Monday, March 14, 2011

Financial aid cuts produce ripple effect in higher education funding

Don Bennett, HECB executive director, and Rachelle Sharpe, director of student financial assistance, told House Higher Education Committee members Thursday that cuts to financial aid programs are placing higher education beyond the financial reach of thousands of students. The cuts also represent a drain in an important potential funding source for higher education. If fewer students enroll because they can’t get financial aid, institutions lose significant tuition revenue.
Current and proposed cuts in financial aid, in combination with continuing reductions in direct state support, have stalled progress on increasing degree production, a primary goal of the state’s Strategic Master Plan for Higher Education, Bennett said.
He added it will likely take 20 years for the state to recover from the deep budget cuts to higher education dealt out over the last three years, and much longer if additional deep cuts are made in the coming biennium. He spoke at the end of two days of testimony from the state’s public two- and four-year institutions on the effect of the continuing budget cuts.
Bennett emphasized that cuts in financial aid to students have a direct impact on overall institutional funding. For example, the $25 million cut to the State Need Grant program in the 2011 supplemental budget approved in February represents, in reality, an additional cut of that magnitude in state support for the two- and four-year public colleges and universities.
The institutions will have to come up with the money to cover this year’s SNG commitments to students from their operating budgets, Bennett said. Retained tuition revenue may be used for part of this, but in some instances institutional operating reserves may be driven down to unacceptable levels and funding for other necessary programs and services marginalized.
Reducing financial aid at a time when tuition is being raised sharply puts many more students at the margins of affordability, said Rachelle Sharpe. Far too many students, faced with what they consider unacceptable levels of debt, simply opt out. This failed potential puts a drag on the effort to increase degree production.
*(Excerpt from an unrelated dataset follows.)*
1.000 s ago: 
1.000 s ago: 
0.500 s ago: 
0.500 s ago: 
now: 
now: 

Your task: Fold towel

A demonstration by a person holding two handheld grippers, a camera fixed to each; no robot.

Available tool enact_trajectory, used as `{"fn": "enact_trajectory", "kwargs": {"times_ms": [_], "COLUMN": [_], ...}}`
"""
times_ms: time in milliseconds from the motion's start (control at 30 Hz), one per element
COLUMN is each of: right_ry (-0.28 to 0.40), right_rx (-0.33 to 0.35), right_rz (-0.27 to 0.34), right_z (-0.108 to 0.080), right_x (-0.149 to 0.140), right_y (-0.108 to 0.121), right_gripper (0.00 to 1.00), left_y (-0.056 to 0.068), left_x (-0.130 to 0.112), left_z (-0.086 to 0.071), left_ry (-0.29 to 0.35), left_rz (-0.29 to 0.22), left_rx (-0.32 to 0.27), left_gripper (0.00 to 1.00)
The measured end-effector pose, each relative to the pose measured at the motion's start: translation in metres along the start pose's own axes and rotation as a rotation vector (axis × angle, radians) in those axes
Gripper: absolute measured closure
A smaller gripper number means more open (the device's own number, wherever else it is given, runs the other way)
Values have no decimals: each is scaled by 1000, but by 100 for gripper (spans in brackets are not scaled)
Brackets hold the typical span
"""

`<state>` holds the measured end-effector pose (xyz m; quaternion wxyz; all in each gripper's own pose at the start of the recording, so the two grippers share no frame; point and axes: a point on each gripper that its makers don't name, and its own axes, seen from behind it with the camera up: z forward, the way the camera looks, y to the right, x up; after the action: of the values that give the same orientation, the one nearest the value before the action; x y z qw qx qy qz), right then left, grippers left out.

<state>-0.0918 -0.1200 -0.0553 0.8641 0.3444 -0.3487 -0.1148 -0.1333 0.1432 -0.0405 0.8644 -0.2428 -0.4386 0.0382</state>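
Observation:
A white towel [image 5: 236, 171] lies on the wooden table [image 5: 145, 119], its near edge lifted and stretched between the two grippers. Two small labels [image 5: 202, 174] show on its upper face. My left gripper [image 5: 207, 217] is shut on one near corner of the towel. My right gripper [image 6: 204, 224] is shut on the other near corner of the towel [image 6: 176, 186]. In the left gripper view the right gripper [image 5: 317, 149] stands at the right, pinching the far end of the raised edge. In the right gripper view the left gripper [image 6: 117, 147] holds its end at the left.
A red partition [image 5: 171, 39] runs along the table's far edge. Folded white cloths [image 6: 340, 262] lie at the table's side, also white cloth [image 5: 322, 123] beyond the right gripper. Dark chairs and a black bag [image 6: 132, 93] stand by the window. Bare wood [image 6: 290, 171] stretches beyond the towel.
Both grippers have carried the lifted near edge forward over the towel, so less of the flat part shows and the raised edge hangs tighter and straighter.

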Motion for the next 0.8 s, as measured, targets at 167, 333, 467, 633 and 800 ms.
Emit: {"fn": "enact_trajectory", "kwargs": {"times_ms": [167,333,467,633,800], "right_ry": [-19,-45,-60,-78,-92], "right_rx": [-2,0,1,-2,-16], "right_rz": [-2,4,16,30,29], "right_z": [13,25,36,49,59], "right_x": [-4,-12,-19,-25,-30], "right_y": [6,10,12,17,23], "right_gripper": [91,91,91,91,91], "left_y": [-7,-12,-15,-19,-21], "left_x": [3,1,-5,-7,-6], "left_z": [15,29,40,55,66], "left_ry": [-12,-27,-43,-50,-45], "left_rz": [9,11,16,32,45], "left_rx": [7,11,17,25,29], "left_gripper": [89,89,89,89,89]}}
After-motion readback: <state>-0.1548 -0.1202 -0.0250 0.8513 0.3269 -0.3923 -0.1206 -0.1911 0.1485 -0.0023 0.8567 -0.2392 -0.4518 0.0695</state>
The Governor’s proposed 2011-13 budget provides an additional $91 million for the State Need Grant program in the next biennium, Sharpe said. But this simply holds harmless from tuition increases the existing number of students now being served by SNG. It doesn’t take into account the many thousands of additional students who have enrolled in higher education during the recession and who qualify for financial aid. Meeting this additional need would require another $125 million for the State Need Grant program in the coming biennium.
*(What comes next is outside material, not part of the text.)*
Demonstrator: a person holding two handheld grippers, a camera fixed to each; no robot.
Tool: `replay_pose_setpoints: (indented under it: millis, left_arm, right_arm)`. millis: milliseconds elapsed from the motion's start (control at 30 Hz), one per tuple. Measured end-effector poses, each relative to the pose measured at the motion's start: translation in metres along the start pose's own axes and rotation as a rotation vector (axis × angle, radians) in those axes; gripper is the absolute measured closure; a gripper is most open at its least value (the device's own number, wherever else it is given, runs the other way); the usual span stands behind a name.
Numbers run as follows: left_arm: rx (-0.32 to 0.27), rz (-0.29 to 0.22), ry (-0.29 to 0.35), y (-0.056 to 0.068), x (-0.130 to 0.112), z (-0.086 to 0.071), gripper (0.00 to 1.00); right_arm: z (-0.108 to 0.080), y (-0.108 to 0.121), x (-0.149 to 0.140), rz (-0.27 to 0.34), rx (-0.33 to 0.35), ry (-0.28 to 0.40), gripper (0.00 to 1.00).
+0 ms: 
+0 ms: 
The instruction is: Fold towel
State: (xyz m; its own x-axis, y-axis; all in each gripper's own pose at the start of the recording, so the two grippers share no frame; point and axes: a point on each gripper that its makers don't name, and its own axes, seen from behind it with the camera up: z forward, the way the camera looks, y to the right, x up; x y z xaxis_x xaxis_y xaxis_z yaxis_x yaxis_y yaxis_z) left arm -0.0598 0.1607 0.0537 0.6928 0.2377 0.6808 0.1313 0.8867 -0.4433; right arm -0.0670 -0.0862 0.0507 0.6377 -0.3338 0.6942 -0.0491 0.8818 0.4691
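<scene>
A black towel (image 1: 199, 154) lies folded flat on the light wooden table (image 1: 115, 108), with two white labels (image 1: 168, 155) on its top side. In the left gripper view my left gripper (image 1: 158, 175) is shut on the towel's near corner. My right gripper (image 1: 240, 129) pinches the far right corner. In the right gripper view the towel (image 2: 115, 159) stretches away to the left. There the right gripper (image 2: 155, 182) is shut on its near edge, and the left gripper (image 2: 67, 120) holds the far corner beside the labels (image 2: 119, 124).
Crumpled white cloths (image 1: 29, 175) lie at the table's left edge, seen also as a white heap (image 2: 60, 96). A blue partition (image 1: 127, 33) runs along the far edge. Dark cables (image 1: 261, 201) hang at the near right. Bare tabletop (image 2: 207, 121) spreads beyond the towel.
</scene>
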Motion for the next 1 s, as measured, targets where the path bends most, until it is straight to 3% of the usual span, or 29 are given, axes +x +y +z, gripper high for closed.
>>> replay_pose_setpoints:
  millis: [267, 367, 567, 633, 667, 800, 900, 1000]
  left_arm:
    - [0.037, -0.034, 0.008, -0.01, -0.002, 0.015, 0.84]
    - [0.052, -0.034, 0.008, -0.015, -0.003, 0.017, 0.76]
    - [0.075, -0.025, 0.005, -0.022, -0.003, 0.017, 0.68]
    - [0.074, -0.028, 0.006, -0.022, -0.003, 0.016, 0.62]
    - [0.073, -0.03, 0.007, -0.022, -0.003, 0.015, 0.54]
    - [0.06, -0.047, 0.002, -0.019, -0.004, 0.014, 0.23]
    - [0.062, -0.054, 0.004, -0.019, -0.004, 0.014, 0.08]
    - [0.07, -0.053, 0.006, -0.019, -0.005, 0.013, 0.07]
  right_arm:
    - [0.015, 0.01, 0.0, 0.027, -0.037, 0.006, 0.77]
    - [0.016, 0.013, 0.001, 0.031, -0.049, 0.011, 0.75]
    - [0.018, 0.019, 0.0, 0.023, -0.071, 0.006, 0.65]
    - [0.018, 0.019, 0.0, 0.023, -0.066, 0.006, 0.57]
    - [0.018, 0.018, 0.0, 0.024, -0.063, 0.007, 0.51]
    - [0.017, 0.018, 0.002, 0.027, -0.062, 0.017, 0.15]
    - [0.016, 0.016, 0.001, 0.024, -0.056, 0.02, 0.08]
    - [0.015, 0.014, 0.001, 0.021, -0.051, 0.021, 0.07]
More than 70,000 students are helped annually by State Need Grants, which accounts for 95 percent of all state financial aid distributed. In each of the last two academic years, the program has not been able to serve 20,000 students who are enrolled and qualify for a grant. This compares with fewer than 2,000 un-served students just three years ago.
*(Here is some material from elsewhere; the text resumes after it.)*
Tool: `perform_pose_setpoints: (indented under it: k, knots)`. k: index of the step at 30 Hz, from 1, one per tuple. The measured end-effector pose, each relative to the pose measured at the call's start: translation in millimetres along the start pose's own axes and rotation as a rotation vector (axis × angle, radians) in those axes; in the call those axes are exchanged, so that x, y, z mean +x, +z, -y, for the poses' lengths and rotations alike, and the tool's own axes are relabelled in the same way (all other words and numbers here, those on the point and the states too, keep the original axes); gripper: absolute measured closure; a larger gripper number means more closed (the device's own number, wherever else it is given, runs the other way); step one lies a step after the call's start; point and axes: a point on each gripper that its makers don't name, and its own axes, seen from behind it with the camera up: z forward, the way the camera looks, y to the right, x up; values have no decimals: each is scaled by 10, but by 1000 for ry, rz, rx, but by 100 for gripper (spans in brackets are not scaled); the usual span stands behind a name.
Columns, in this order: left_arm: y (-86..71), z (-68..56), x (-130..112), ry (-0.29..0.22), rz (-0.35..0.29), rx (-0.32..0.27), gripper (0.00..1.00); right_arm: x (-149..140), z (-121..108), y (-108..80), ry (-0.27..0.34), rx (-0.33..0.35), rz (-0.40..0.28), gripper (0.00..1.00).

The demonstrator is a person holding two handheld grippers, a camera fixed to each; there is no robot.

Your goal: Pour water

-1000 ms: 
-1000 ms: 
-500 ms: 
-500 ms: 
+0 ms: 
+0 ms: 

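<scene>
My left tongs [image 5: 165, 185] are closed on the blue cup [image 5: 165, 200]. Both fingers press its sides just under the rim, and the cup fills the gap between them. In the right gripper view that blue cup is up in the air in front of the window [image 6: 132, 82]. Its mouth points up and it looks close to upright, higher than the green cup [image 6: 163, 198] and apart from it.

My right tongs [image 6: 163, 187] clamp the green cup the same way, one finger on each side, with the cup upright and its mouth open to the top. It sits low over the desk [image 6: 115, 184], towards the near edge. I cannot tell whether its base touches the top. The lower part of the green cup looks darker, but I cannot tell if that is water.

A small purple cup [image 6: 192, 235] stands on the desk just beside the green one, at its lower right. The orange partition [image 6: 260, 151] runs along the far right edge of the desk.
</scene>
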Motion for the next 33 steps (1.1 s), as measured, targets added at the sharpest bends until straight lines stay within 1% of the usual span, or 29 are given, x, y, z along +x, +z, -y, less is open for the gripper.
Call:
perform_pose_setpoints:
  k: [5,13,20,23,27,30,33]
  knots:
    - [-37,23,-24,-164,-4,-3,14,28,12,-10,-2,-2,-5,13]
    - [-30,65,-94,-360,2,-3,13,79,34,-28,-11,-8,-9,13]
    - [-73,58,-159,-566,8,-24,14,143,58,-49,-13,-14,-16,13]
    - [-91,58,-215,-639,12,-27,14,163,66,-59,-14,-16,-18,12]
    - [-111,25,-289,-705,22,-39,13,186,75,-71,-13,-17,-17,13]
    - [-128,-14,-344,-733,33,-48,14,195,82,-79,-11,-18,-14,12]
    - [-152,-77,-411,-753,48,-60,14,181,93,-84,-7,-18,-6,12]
These 70,000 students who receive State Need Grants represent nearly a quarter of all students enrolled in Washington’s public higher education institutions. Funding for the second largest need-based aid program, State Work Study, also has been cut severely and is halved in the Governor’s 2011-13 budget proposal. It is estimated nearly 7,000 students would be affected by this reduction. For many of these students, the extra money earned through SWS jobs is critical to their continued participation in higher education.